__WHAT IS REQUIRED__
Of the entries below, return only those lines from the line with "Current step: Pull" to the line with "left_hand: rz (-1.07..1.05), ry", exactly, both included.

╭─ GIVEN DATA

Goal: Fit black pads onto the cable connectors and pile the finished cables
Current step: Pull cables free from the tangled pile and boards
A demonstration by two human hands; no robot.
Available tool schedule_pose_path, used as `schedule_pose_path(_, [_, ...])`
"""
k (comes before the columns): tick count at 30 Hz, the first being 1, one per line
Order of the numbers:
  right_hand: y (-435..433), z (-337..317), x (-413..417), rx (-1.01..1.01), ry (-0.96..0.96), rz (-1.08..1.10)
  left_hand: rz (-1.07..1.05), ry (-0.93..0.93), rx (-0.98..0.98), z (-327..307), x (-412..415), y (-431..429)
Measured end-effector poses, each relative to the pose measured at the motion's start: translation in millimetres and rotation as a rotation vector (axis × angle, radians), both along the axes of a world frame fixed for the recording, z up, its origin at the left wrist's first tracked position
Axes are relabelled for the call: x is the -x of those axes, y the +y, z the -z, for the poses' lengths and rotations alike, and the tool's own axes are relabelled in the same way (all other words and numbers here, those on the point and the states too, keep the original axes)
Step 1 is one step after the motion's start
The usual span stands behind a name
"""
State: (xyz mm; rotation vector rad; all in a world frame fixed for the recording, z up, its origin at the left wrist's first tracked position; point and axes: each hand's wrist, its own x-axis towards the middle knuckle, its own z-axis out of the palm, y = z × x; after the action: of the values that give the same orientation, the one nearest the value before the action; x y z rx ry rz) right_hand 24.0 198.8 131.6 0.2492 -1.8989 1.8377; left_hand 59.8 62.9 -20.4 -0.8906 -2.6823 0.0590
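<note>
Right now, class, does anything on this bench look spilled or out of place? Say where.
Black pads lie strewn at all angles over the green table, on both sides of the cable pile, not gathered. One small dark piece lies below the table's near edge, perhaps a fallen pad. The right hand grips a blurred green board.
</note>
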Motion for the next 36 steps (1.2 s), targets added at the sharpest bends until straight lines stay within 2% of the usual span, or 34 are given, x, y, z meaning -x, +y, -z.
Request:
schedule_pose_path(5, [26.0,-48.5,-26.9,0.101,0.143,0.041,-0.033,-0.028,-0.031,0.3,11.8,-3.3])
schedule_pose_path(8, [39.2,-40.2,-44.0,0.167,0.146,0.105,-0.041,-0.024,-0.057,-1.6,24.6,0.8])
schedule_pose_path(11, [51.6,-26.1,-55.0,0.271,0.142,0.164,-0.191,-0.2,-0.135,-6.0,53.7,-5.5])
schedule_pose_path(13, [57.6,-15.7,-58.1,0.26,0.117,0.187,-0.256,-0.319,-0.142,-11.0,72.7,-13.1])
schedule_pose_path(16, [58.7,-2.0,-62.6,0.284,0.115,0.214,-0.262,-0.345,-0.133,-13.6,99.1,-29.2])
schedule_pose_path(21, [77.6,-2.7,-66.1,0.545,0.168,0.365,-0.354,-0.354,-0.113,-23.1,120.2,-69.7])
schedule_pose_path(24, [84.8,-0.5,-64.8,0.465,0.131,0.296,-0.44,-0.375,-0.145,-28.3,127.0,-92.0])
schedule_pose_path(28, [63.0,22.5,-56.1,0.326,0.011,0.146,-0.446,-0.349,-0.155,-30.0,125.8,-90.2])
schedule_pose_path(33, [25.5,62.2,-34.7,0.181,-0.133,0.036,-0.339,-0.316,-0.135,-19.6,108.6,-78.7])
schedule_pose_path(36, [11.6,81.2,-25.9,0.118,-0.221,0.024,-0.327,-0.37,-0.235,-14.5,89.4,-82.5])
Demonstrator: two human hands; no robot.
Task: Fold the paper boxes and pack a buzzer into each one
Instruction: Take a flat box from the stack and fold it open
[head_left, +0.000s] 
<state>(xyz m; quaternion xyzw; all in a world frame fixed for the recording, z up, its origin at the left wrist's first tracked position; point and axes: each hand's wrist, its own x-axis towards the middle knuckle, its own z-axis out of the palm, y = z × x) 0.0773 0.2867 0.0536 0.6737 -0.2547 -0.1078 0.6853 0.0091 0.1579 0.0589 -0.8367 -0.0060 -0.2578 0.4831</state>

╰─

__ANSWER AREA__
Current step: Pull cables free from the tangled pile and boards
A demonstration by two human hands; no robot.
Available tool schedule_pose_path, used as `schedule_pose_path(_, [_, ...])`
"""
k (comes before the columns): tick count at 30 Hz, the first being 1, one per line
Order of the numbers:
  right_hand: y (-435..433), z (-337..317), x (-413..417), rx (-1.01..1.01), ry (-0.96..0.96), rz (-1.08..1.10)
  left_hand: rz (-1.07..1.05), ry (-0.93..0.93), rx (-0.98..0.98), z (-327..307), x (-412..415), y (-431..429)

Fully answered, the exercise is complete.